:: What the task requires ::
Leaving all pictures out, output exactly and only the line containing "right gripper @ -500" and the lines that follow it to the end of the material below.

:: Data shown ::
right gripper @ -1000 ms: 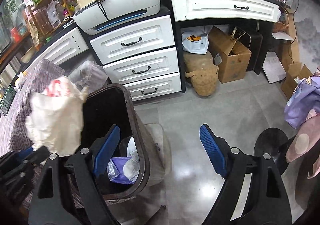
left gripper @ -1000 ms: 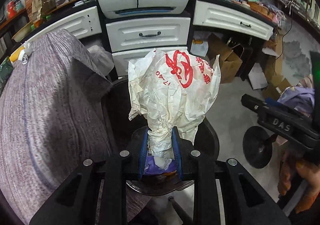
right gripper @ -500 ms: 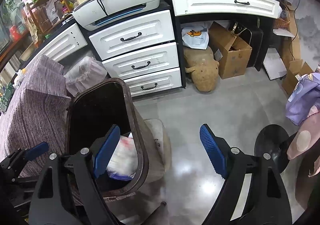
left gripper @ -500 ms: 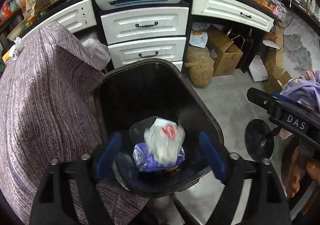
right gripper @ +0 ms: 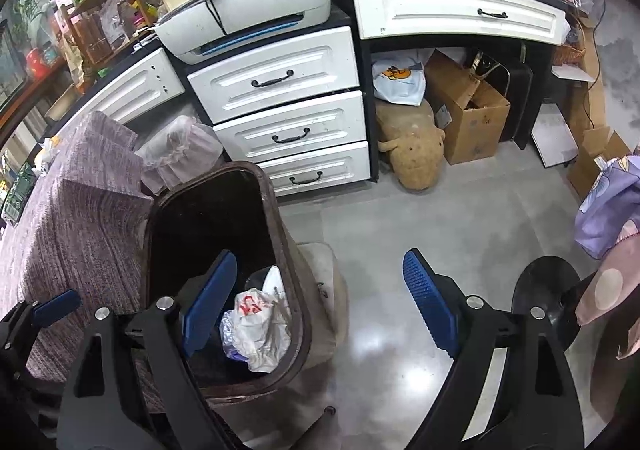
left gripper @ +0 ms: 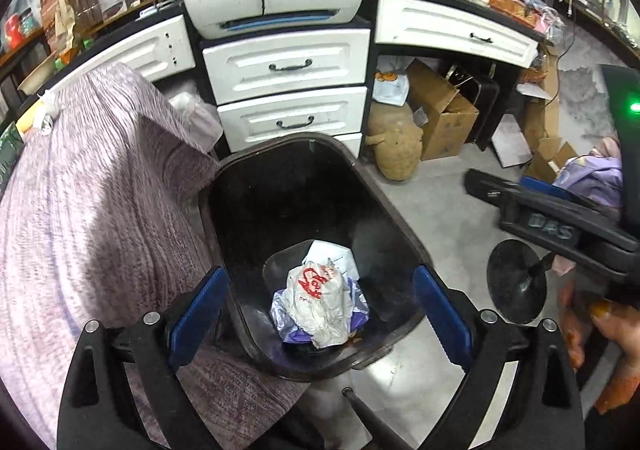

:: Answer ::
right gripper @ -500 ms: 
left gripper @ -500 ms: 
right gripper @ +0 ms: 
left gripper @ +0 ms: 

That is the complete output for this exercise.